AJIACO BOGOTANO
By Monica Kass Rogers
words and photography by Monica Kass Rogers
By Monica Kass Rogers
words and photography by Monica Kass Rogers
I love this unusual summery soup! It features heaps of fresh avocado, sweetcorn kernels cut off the cobb, tender chicken breast chunks, and cilantro over a silky base of blended chicken and potato soup. Adapted from famed chef Joyce Goldstein’s recipe, this beautiful bowl is a refined, easier-to-eat version of Columbia’s rustic Ajiaco Bogotano (chicken soup of Bogota). Also, although traditionally served with cream— (Goldstein’s recipe included a cup and a half of it!), the soup is just as tasty without, or, with just a swirl. We’ve garnished it with fresh chopped cilantro leaves, but you can substitute capers or snipped chives if cilantro is not your jam. A nice feature of the soup? You can make the potato and chicken stock base the day before, prepping the chicken breasts, avocado and corn right before you want to serve the soup. And if you like, you can grill the chicken breasts and corn on the cobb rather than poaching and steaming, to add a bit of smoky char to the soup.
SERVES 6
INGREDIENTS
• 3 Tbsp unsalted butter
• 2 large onions, peeled and diced
• 1 1/2 Tbsp ground cumin
• 1, 1 1/2 lb bag mini yellow potatoes, scrubbed and diced into small pieces
• 6 cups chicken stock, divided (5 cups for soup base; 1 cup for poaching chicken)

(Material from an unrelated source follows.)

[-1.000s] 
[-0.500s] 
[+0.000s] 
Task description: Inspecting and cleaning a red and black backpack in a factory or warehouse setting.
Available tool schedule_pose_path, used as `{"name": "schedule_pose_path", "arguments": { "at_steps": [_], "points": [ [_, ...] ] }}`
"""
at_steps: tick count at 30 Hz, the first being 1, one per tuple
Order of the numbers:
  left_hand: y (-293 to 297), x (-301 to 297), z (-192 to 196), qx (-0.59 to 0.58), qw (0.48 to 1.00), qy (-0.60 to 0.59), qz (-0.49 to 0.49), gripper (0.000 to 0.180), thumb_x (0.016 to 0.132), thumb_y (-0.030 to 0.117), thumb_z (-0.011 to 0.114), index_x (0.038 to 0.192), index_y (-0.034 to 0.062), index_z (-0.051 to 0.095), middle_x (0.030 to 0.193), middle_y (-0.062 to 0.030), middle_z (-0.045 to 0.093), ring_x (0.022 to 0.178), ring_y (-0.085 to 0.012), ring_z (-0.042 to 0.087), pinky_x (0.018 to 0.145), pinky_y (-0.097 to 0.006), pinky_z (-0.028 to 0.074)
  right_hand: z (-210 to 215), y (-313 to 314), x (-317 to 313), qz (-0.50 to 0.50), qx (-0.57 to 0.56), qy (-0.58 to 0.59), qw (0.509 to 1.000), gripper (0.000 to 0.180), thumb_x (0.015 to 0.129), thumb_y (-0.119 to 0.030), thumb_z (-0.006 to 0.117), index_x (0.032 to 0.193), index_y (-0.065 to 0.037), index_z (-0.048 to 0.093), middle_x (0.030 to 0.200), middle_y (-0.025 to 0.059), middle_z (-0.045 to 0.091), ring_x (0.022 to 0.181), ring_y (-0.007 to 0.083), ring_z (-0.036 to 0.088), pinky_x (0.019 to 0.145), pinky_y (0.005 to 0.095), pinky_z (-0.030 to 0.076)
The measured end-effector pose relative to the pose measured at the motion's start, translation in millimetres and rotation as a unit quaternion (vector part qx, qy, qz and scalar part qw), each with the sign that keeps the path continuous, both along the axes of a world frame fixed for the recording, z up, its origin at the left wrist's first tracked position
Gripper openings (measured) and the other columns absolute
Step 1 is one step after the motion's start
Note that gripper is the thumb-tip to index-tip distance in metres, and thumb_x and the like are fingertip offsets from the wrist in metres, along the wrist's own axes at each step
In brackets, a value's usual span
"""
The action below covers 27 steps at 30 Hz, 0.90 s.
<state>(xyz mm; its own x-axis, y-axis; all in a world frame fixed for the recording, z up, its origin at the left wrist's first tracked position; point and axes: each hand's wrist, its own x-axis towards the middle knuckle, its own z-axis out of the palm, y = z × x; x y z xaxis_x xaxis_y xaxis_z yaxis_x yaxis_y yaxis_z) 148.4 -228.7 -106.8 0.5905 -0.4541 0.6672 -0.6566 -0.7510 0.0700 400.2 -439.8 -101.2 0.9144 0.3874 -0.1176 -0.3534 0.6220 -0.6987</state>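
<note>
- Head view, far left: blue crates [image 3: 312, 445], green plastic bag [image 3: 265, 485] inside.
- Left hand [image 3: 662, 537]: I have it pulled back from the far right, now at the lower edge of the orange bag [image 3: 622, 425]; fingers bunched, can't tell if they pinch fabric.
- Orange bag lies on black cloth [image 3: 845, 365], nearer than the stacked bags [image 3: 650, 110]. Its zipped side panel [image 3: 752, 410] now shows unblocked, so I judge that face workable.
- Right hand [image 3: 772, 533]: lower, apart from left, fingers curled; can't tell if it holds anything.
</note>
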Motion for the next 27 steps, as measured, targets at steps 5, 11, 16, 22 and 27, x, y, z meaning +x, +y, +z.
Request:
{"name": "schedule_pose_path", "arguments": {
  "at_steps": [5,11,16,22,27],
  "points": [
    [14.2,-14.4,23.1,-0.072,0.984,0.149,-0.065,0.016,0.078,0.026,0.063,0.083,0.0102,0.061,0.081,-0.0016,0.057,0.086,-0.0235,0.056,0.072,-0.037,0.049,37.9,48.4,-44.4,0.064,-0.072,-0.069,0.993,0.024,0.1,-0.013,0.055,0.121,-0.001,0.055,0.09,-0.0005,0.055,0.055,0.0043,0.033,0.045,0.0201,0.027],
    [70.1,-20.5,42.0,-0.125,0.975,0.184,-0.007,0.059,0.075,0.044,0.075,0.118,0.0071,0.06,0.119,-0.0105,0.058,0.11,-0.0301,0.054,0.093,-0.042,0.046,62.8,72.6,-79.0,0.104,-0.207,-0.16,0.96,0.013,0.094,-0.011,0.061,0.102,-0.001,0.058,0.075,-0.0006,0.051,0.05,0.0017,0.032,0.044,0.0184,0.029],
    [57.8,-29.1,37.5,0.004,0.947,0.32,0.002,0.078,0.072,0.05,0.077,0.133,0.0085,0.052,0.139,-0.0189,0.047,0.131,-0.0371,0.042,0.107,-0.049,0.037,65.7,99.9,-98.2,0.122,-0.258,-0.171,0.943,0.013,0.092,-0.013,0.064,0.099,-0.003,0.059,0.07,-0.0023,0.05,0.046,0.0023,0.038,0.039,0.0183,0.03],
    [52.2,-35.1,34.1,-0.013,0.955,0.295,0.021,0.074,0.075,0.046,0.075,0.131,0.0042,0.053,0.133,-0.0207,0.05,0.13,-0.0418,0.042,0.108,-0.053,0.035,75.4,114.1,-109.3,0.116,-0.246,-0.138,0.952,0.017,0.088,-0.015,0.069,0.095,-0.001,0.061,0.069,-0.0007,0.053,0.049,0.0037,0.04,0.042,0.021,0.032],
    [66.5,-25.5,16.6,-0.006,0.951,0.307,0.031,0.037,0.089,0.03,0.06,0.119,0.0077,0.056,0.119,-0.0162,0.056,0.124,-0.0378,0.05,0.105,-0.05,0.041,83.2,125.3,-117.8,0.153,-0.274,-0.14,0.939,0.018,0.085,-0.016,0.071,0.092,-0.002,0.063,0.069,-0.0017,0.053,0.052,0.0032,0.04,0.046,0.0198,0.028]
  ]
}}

• Salt and pepper to taste
• Heavy cream (optional) to taste
• 3 or 4 ears of sweet corn, steamed or grilled, kernels cut off cobbs
• 3 large boneless, skinless chicken breasts, cut into bite-sized pieces
• 3 avocados, peels and pits discarded; flesh cut into small cubes
INSTRUCTIONS
MAKE SOUP BASE: In a heavy-bottomed soup pot, melt the butter over medium-low heat. Add onions and cover. Remove lid to stir the pot occasionally, cooking until onions are very soft and translucent. Once onions are soft, remove lid and stir in cumin. Cook for 1 minute. Add diced potatoes and 4 cups of the chicken stock. Simmer 20 to 30 minutes until potatoes are cooked through and tender. Using an immersion (stick) blender, or regular blender, pulverize soup until very smooth and creamy. Season to taste with salt and pepper. Set aside.
STEAM CORN: Grill corn OR add sweet corn cobbs to a pot with water over high heat. Cover and steam corn until kernels are tender. Remove from heat, strain off water. When corn is cool enough to handle, cut corn kernels from the cobbs. Set aside.
POACH CHICKEN BREAST: Add remaining 1 cup of chicken stock to a sauté pan and heat until simmering. Add bite-sized pieces of chicken breast and poach, stirring occasionally, until the chicken is tender and no longer pink inside. Remove from heat. NOTE: If you prefer, you can grill the chicken breasts whole, rather than poaching them, and then chop the chicken into bite-sized pieces after grilling.
PREP VEGETABLES: Dice avocado and chop cilantro.
TO SERVE: Just before serving, heat soup base to a simmer. Swirl in heavy cream to taste, if using. If soup is too thick, add in some of the 1 cup of stock in which you poached the chicken. Place poached chicken pieces in base of each soup bowl. Ladle soup over the chicken. Top each serving with generous portion of cubed avocado and several spoons of sweet corn kernels. Sprinkle with fresh snipped cilantro.